What is needed —
Lines with "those": copy each one from the listing below.

Supplied data —
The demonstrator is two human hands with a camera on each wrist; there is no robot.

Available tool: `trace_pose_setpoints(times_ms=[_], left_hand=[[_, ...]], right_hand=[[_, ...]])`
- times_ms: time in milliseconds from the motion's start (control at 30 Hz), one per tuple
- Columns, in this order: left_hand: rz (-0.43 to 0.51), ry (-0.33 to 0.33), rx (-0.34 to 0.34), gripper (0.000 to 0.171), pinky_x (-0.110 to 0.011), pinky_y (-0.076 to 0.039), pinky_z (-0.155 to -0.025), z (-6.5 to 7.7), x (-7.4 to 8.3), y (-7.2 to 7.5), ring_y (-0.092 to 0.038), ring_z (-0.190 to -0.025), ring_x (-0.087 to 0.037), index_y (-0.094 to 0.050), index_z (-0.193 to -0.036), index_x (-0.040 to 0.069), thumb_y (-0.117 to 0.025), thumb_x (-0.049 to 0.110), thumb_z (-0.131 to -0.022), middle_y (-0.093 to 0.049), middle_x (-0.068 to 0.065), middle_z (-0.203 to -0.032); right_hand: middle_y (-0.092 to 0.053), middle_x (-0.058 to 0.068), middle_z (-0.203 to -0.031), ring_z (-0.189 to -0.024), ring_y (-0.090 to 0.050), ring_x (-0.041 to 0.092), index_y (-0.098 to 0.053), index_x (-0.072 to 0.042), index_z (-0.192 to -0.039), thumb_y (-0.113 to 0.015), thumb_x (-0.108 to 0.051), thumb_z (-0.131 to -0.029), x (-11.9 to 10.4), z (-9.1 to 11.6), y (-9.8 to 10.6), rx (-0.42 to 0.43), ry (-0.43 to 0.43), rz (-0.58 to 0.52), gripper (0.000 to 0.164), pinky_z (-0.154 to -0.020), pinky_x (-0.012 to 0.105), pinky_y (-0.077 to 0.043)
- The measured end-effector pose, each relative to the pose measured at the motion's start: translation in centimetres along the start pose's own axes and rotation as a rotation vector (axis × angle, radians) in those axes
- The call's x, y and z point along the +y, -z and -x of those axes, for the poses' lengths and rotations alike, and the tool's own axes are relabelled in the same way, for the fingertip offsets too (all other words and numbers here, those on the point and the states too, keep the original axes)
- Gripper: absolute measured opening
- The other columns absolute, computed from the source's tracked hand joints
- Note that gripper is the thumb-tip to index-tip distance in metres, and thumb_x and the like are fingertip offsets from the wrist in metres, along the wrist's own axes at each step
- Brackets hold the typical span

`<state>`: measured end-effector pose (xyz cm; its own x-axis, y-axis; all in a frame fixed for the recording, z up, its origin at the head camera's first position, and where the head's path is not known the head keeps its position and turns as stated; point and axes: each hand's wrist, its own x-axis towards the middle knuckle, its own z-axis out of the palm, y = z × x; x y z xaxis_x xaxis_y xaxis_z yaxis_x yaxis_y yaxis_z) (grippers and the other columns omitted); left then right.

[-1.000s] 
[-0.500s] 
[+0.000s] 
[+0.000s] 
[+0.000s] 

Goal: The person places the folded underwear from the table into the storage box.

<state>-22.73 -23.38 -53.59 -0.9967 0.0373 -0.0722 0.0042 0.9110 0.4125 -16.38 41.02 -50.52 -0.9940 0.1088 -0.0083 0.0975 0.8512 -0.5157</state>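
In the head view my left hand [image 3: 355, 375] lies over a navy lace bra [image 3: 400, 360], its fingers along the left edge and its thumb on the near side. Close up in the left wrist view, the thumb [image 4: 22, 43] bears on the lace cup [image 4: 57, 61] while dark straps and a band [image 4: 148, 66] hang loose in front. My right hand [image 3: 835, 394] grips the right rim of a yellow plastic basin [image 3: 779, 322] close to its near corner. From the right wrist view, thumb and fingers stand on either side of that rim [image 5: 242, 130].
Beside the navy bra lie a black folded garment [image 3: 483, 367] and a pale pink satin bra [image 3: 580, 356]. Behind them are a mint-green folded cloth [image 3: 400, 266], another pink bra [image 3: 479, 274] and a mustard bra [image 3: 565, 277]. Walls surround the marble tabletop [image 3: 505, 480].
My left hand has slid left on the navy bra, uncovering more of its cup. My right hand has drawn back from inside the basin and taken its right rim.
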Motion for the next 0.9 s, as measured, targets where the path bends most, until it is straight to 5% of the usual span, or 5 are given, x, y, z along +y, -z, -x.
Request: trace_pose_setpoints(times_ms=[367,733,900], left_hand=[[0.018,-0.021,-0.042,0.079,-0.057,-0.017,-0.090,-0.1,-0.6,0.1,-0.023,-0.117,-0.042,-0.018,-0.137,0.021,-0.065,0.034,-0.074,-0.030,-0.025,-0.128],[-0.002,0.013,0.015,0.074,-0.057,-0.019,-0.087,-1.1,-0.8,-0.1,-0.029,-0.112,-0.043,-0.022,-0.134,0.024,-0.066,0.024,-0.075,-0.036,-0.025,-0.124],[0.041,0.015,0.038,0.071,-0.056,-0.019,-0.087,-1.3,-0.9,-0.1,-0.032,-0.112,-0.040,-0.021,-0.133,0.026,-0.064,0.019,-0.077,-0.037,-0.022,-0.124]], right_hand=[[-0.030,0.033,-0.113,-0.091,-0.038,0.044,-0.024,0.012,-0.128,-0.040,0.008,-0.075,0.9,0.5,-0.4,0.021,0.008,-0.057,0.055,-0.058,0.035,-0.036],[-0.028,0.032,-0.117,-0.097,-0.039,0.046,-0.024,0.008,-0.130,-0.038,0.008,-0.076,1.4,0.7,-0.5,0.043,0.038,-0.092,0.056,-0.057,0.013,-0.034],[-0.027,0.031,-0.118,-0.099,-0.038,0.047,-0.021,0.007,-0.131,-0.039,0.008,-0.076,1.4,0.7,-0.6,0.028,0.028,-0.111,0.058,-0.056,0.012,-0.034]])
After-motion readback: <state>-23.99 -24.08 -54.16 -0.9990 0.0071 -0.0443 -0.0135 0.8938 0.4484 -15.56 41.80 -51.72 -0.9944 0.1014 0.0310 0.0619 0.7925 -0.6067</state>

Response for this exercise —
- The measured end-effector pose, each relative to the pose measured at the motion's start: translation in centimetres along the start pose's own axes and rotation as a rotation vector (axis × angle, radians) in those axes
- The call's x, y and z point along the +y, -z and -x of those axes, for the poses' lengths and rotations alike, and the tool's own axes are relabelled in the same way, for the fingertip offsets too (all other words and numbers here, those on the point and the states too, keep the original axes)

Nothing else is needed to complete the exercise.